TASK INSTRUCTIONS:
One number is all that is asked for: the number of lines below that hold the string "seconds".

START AVAILABLE DATA

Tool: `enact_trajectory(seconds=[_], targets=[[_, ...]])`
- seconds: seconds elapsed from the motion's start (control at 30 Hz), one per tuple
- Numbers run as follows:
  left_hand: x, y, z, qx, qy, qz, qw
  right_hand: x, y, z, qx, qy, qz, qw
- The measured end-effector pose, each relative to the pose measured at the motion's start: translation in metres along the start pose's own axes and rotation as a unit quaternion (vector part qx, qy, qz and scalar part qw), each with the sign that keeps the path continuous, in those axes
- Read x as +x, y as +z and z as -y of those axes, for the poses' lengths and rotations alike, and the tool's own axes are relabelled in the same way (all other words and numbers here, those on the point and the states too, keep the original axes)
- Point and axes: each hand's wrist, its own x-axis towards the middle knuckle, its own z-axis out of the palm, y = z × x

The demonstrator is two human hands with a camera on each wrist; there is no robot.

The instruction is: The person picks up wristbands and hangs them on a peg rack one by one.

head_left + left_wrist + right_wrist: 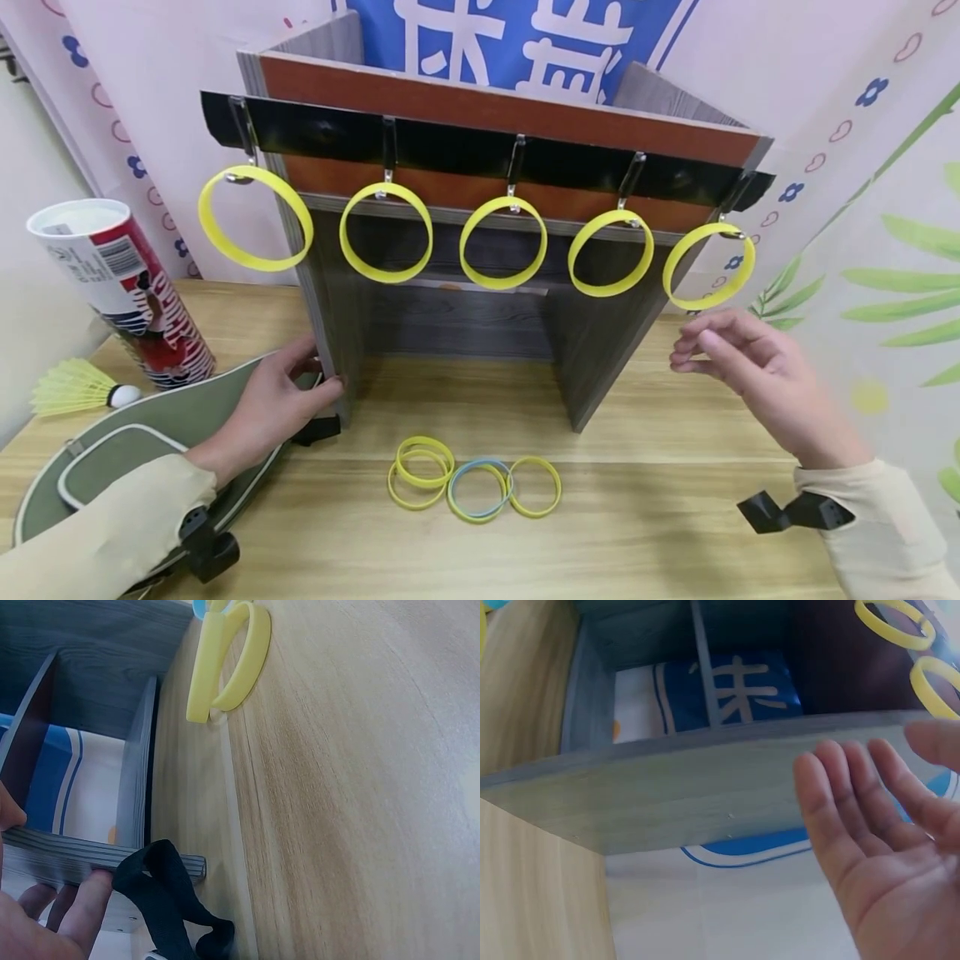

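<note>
A grey wooden shelf unit [330,275] stands on the table, with a black strip [450,150] of hooks across its red-brown front board. Several yellow wristbands [504,283] hang from the hooks in a row. My left hand [281,400] grips the shelf's left side panel low down, thumb on one face and fingers on the other, as the left wrist view shows too. Over at the right, my right hand [757,379] is held in the air just below the rightmost hanging wristband [708,305], fingers loosely bent and holding nothing. In the right wrist view its fingers overlap the right panel [690,795].
On the table before the shelf lie several yellow wristbands [557,483] and a blue one [480,461]. At left are a green racket bag [176,408] with a black strap [161,892], a shuttlecock [75,389] and a tall printed tube [142,292]. A patterned curtain hangs behind.
</note>
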Motion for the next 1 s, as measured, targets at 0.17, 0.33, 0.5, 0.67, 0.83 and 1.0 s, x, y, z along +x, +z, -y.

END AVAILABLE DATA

WRITTEN RESPONSE:
2